Dólar cai com investidor atento a juros e tensões entre Estados Unidos e Irã

Nota de dólar com símbolo de cifrão sobre ela.
O dólar iniciou a sessão desta quarta-feira (17/6) com leves oscilações, mas passou a cair após as 10h05, negociado a R$ 5,07. O Ibovespa, principal índice da Bolsa brasileira (B3), abriu o pregão em alta.

Cotação em R$ 5,07 reflete cautela com decisões de bancos centrais e cenário geopolítico, enquanto Ibovespa opera em alta. Prévia do PIB mostra economia resiliente.

O dólar iniciou a sessão desta quarta-feira (17/6) com leves oscilações, mas passou a cair após as 10h05, negociado a R$ 5,07. Simultaneamente, o Ibovespa, principal índice da Bolsa brasileira (B3), abriu o pregão em alta de 0,53%, atingindo 170,5 mil pontos.

O mercado aguarda, com cautela nesta ‘Superquarta’, as definições dos bancos centrais dos Estados Unidos e do Brasil sobre o novo patamar das taxas básicas de juros dos dois países.

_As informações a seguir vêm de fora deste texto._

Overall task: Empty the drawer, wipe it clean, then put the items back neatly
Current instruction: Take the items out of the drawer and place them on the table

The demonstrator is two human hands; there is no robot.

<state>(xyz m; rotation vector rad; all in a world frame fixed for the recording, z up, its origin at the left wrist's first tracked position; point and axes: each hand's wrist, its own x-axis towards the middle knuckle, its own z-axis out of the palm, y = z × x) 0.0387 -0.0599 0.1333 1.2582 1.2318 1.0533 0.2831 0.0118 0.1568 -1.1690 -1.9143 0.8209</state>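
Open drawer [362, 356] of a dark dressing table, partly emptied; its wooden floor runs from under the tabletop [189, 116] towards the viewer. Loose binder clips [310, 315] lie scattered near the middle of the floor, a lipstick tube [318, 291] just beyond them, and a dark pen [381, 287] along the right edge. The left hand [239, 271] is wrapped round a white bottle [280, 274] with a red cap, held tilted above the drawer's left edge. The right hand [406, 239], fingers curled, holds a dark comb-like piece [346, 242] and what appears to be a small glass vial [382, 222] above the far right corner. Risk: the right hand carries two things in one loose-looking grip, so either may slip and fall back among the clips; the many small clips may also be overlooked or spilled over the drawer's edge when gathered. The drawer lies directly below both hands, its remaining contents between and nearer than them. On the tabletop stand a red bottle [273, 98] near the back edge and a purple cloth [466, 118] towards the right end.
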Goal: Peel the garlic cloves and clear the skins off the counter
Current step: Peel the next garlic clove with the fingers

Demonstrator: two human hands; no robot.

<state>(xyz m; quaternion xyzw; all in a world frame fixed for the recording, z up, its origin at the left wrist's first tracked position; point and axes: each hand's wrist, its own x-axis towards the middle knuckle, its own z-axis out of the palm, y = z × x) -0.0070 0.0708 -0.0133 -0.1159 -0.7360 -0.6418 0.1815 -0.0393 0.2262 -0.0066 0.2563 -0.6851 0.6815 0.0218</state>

Investidores também monitoram o quadro geopolítico, em especial os desdobramentos sobre o anunciado acordo entre Estados Unidos e Irã. Apesar do avanço nas negociações, o presidente americano Donald Trump reiterou ameaças a Teerã, indicando que retomará bombardeios caso não aprove o acordo preliminar, previsto para ser assinado em Genebra, na Suíça, na sexta-feira (19/6).

As tensões EUA-Irã também se refletem na cotação do petróleo. O barril do tipo Brent, referência internacional, subia 1,37% às 10h45, a US$ 80,04. O West Texas Intermediate (WTI), que baliza o comércio nos Estados Unidos, avançava 0,87%, a US$ 76,71.

No cenário interno, o Índice de Atividade Econômica do Banco Central (IBC-Br), considerado uma prévia do Produto Interno Bruto (PIB), registrou alta de 0,52% em abril na comparação mensal dessazonalizada, um resultado ligeiramente abaixo da expectativa de 0,60% do mercado.

Pablo Spyer, conselheiro da Associação Nacional das Corretoras (Ancord), avalia que, apesar do crescimento abaixo do esperado, o indicador mensal do BC demonstra uma economia resiliente. Ele destaca que a indústria continua sendo o principal motor, seguida pelos serviços, com o agronegócio contribuindo em menor intensidade. Spyer ressalta, ainda, a revisão significativa do número de março, que passou de uma queda de 0,67% para uma retração de 0,18%, o que suaviza a desaceleração observada.